At the end of his life, Nils Andersen was nearly blind; his years of alcoholism had also left him with diabetes. He died on August 2, 1993, in the Bronx (N.Y.) Veterans Affairs Medical Center, three weeks after his 67th birthday. He is buried among other veterans in Calverton National Cemetery on Long Island. Paradoxically, in the last seven years of his troubled life, he had found his true calling in art.

A Clouded Future
The story of the Montrose sculpture garden does not end here. A new and longer war is still in progress, churning out tens of thousands of wounded and mentally troubled veterans. Headed by a president and vice president who both dodged the Vietnam War, yet subjected the country to phony lectures on patriotism, the Bush administration exhibited its characteristic lack of concern for those of us who served.
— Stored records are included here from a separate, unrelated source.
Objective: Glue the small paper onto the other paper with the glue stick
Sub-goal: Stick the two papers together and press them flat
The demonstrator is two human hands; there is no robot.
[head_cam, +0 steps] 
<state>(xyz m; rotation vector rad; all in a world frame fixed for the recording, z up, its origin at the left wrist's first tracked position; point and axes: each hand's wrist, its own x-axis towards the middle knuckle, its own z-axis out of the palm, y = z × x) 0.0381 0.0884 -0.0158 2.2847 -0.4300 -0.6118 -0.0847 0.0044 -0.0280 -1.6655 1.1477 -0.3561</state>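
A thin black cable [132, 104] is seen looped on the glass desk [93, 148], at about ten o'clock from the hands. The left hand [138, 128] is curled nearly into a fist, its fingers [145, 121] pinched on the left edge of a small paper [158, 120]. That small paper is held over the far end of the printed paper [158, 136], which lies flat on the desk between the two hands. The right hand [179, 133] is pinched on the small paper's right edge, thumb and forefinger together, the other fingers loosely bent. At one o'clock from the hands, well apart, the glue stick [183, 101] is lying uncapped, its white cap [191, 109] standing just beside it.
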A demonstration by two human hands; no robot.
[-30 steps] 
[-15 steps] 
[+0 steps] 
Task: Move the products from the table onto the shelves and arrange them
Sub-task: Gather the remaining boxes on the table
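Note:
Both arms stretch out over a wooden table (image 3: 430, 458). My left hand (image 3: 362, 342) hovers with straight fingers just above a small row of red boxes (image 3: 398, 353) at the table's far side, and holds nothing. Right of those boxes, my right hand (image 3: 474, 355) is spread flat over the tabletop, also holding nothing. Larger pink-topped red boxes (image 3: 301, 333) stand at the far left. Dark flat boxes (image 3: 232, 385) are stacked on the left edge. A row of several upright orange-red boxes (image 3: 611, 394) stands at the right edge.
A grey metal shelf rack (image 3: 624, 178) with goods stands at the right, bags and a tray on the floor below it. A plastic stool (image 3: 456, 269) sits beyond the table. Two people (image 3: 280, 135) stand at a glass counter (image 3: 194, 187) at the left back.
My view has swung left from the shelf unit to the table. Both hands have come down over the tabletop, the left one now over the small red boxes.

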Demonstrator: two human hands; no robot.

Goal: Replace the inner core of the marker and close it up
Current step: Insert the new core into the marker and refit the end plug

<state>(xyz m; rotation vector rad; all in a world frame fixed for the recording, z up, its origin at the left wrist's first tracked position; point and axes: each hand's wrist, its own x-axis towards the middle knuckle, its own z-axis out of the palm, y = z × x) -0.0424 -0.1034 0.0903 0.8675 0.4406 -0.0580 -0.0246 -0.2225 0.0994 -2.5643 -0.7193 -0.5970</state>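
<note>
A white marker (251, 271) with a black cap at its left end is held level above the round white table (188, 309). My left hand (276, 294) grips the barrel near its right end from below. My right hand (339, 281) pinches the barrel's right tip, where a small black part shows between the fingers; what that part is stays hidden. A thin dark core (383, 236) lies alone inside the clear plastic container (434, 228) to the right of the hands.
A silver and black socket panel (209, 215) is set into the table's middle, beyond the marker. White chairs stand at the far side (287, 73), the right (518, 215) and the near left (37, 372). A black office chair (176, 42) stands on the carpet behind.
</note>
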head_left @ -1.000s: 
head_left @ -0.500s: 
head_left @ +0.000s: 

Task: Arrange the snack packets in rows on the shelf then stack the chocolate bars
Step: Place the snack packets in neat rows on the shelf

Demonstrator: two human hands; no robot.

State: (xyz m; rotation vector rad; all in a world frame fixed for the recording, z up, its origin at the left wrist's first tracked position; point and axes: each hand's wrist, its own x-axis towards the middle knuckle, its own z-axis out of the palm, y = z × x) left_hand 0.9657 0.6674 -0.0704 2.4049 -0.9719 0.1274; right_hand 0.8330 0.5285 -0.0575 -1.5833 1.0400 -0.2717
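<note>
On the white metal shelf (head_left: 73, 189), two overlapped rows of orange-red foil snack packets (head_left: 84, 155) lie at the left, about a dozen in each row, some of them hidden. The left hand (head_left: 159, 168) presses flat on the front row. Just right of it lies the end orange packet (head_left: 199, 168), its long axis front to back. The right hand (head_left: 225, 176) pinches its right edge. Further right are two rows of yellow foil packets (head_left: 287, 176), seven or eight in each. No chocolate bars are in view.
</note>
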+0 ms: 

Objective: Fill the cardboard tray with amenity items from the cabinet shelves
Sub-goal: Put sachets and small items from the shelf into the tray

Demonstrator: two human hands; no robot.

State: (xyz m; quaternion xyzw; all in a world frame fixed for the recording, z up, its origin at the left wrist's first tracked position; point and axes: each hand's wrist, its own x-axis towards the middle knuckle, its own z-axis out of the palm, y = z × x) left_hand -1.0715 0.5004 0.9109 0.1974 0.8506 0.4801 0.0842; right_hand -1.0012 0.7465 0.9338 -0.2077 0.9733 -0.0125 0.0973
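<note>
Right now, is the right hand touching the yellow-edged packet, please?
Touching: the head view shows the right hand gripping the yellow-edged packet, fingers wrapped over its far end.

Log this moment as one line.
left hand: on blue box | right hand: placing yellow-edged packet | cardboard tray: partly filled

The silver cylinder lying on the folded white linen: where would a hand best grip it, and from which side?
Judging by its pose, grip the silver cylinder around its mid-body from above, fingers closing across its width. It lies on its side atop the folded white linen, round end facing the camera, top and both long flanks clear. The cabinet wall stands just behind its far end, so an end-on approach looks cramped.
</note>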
Despite having created tens of thousands of Iraq War veterans needing specialized care, the Bush administration pushed forward with its plans to dispose of the Montrose facility. The sculpture garden's fate remains unclear to this day.

There's one small consolation, a sort of insurance against the total disappearance of Nils Andersen's remarkable legacy. A second set of casts from the eleven original sculptures was made. These are on display at the Westchester County Veterans Museum in Somers, N.Y. Because veterans of the War of 1812 had not been recognized in Andersen's series, Westchester Chapter 49 of the Vietnam Veterans of America researched the uniforms of that period and commissioned an additional bust in the style of Nils Andersen. The twelve bronze busts now line the Museum's Trail of Honor.